◆ REQUIRED WORK:
Retype the listing exactly, with no images.

◆ STORED DATA:
────────────────────
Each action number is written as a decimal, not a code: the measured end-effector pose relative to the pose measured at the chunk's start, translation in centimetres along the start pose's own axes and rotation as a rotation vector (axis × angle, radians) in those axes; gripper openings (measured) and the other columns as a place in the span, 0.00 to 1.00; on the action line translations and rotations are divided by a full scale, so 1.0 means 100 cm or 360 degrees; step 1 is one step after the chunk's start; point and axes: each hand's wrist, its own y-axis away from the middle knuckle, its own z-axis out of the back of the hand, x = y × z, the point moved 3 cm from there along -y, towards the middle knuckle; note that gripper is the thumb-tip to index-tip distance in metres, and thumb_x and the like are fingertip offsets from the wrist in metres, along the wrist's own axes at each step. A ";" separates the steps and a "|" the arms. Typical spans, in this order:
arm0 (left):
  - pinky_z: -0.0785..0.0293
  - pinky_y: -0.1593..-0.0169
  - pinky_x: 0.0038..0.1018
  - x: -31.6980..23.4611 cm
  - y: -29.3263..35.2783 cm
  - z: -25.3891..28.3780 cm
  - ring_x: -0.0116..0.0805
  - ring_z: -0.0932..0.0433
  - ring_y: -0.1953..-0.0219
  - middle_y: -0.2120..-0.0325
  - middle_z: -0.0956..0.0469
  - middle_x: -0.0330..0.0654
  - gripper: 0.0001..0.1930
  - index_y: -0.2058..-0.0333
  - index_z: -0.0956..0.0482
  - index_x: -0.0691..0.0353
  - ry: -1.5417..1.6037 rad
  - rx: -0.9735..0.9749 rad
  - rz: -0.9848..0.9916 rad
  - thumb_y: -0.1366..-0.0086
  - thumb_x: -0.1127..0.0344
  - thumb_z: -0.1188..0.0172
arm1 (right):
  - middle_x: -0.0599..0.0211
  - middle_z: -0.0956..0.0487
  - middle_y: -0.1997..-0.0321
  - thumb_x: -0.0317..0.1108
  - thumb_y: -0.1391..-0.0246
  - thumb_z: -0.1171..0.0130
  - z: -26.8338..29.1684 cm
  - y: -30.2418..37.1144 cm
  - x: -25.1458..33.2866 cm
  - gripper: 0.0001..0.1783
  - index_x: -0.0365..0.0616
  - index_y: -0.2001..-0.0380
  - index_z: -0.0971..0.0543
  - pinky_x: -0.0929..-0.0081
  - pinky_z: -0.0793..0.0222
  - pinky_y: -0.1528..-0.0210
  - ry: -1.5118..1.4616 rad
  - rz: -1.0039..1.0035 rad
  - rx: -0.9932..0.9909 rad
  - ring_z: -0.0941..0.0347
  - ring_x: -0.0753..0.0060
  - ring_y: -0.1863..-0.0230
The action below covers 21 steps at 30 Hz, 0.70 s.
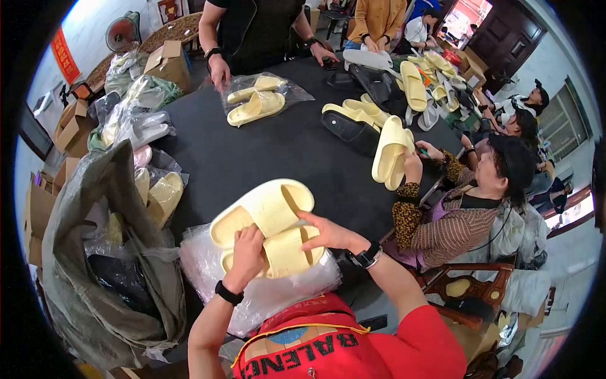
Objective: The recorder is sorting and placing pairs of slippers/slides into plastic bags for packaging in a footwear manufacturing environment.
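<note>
A pair of pale yellow slide slippers is held side by side over a stack of clear plastic bags (278,292) at the near table edge. My left hand (246,254) is closed on the near slipper (285,252), its fingers curled where the two slippers meet. Around the strap end of the same slipper, my right hand (329,234) is closed, with its thumb and fingers gripping it. The far slipper (268,207) lies against the near one, tilted up to the right. Parts of both soles are hidden by my fingers.
The black table (252,155) stretches ahead. A bagged yellow pair (255,108) lies by a person standing opposite. On the right, a seated co-worker holds yellow slippers (391,151) near black slides (351,131). A large woven sack (69,246) stands at my left, beside bagged slippers (163,197).
</note>
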 end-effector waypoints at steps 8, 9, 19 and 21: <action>0.43 0.48 0.36 0.025 0.006 0.015 0.47 0.37 0.52 0.55 0.34 0.49 0.22 0.52 0.33 0.62 0.0332 -0.0596 0.0458 0.48 0.74 0.43 | 0.59 0.32 0.49 0.25 0.57 0.39 0.078 -0.026 0.025 0.36 0.34 0.44 0.41 0.78 0.39 0.46 0.0204 0.0258 -0.0902 0.37 0.71 0.48; 0.43 0.48 0.36 0.032 0.018 0.012 0.47 0.37 0.52 0.55 0.34 0.49 0.22 0.52 0.33 0.62 0.0325 -0.0601 0.0461 0.48 0.74 0.43 | 0.58 0.32 0.49 0.25 0.57 0.40 0.096 -0.027 0.032 0.35 0.34 0.44 0.41 0.78 0.39 0.46 0.0085 0.0256 -0.1057 0.37 0.71 0.48; 0.45 0.49 0.41 0.065 0.088 0.009 0.46 0.39 0.50 0.54 0.34 0.44 0.19 0.57 0.29 0.55 -0.0130 -0.0234 0.0828 0.50 0.67 0.41 | 0.43 0.55 0.36 0.44 0.48 0.47 0.109 -0.030 -0.037 0.45 0.49 0.37 0.63 0.62 0.56 0.38 0.0154 -0.0323 -0.0941 0.56 0.51 0.35; 0.47 0.47 0.43 0.078 0.109 0.024 0.49 0.42 0.48 0.49 0.38 0.48 0.24 0.50 0.35 0.56 -0.0378 -0.0324 0.0971 0.46 0.61 0.43 | 0.44 0.55 0.35 0.47 0.48 0.47 0.065 -0.017 -0.056 0.47 0.49 0.37 0.65 0.63 0.55 0.38 0.0092 -0.0567 -0.0870 0.54 0.51 0.36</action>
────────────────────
◆ RESULT BELOW:
Each action number is written as a decimal, not a code: the measured end-effector pose relative to the pose measured at the chunk's start, translation in centimetres along the start pose's own axes and rotation as a rotation vector (axis × angle, radians) in those axes; gripper openings (measured) and the other columns as a place in the span, 0.00 to 1.00; on the action line translations and rotations are divided by a full scale, so 1.0 means 100 cm or 360 degrees; step 1 is one step after the chunk's start; point and axes: each hand's wrist, its own y-axis away from the middle knuckle, its own z-axis out of the back of the hand, x = y × z, the point moved 3 cm from there along -y, towards the middle knuckle; note that gripper is the thumb-tip to index-tip distance in metres, and thumb_x and the like are fingertip offsets from the wrist in metres, along the wrist's own axes at each step. A ";" separates the steps and a "|" the arms. Typical spans, in this order:
arm0 (left):
  - pinky_z: -0.0785..0.0293
  - pinky_y: -0.1593..-0.0169
  - pinky_x: 0.0038..0.1018
  - x: -31.6980..23.4611 cm
  - y: -29.3263..35.2783 cm
  - z: -25.3891..28.3780 cm
  - ring_x: -0.0116..0.0805
  - ring_z: -0.0932..0.0433
  - ring_y: -0.1953..-0.0219
  - middle_y: -0.2120..-0.0325
  - middle_z: -0.0956..0.0469
  - middle_x: -0.0330..0.0654
  - gripper: 0.0001..0.1930
  - index_y: -0.2058..-0.0333
  - index_z: -0.0956..0.0482
  - index_x: -0.0691..0.0353
  - ry: -1.5417..1.6037 rad
  - rx: -0.9735..0.9749 rad
  - rz: -0.9848..0.9916 rad
  - thumb_y: -0.1366..-0.0086
  - thumb_x: -0.1127..0.0344
  - thumb_z: -0.1188..0.0172
arm1 (right):
  - middle_x: -0.0599..0.0211
  - middle_z: -0.0956..0.0487
  - middle_y: -0.1997..-0.0321
  - thumb_x: -0.0317..0.1108
  - thumb_y: -0.1391..-0.0246
  - thumb_z: -0.1171..0.0130
  - z: -26.8338..29.1684 cm
  - y: -30.2418..37.1144 cm
  - x: -25.1458..33.2866 cm
  - gripper: 0.0001..0.1783
  - index_x: -0.0365..0.0616
  - index_y: -0.2001..-0.0380
  - index_z: -0.0971..0.0543
  - pinky_x: -0.0929..-0.0081
  - pinky_z: -0.0793..0.0222
  - pinky_y: -0.1528..-0.0210
  - ry: -1.5118..1.4616 rad
  - rz: -1.0039..1.0035 rad
  - rx: -0.9932..0.9909 rad
  - ring_z: -0.0941..0.0347
  - ring_x: -0.0753..0.0060
  - ring_y: -0.1863..-0.0230
The action below covers 21 steps at 30 Hz, 0.70 s.
Objective: The recorder is sorting and placing pairs of slippers/slides into plastic bags for packaging in a footwear manufacturing environment.
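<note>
A pair of pale yellow slide slippers is held side by side over a stack of clear plastic bags (278,292) at the near table edge. My left hand (246,254) is closed on the near slipper (285,252), its fingers curled where the two slippers meet. Around the strap end of the same slipper, my right hand (329,234) is closed, with its thumb and fingers gripping it. The far slipper (268,207) lies against the near one, tilted up to the right. Parts of both soles are hidden by my fingers.
The black table (252,155) stretches ahead. A bagged yellow pair (255,108) lies by a person standing opposite. On the right, a seated co-worker holds yellow slippers (391,151) near black slides (351,131). A large woven sack (69,246) stands at my left, beside bagged slippers (163,197).
</note>
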 end-effector waypoints at steps 8, 9, 19 and 21: <action>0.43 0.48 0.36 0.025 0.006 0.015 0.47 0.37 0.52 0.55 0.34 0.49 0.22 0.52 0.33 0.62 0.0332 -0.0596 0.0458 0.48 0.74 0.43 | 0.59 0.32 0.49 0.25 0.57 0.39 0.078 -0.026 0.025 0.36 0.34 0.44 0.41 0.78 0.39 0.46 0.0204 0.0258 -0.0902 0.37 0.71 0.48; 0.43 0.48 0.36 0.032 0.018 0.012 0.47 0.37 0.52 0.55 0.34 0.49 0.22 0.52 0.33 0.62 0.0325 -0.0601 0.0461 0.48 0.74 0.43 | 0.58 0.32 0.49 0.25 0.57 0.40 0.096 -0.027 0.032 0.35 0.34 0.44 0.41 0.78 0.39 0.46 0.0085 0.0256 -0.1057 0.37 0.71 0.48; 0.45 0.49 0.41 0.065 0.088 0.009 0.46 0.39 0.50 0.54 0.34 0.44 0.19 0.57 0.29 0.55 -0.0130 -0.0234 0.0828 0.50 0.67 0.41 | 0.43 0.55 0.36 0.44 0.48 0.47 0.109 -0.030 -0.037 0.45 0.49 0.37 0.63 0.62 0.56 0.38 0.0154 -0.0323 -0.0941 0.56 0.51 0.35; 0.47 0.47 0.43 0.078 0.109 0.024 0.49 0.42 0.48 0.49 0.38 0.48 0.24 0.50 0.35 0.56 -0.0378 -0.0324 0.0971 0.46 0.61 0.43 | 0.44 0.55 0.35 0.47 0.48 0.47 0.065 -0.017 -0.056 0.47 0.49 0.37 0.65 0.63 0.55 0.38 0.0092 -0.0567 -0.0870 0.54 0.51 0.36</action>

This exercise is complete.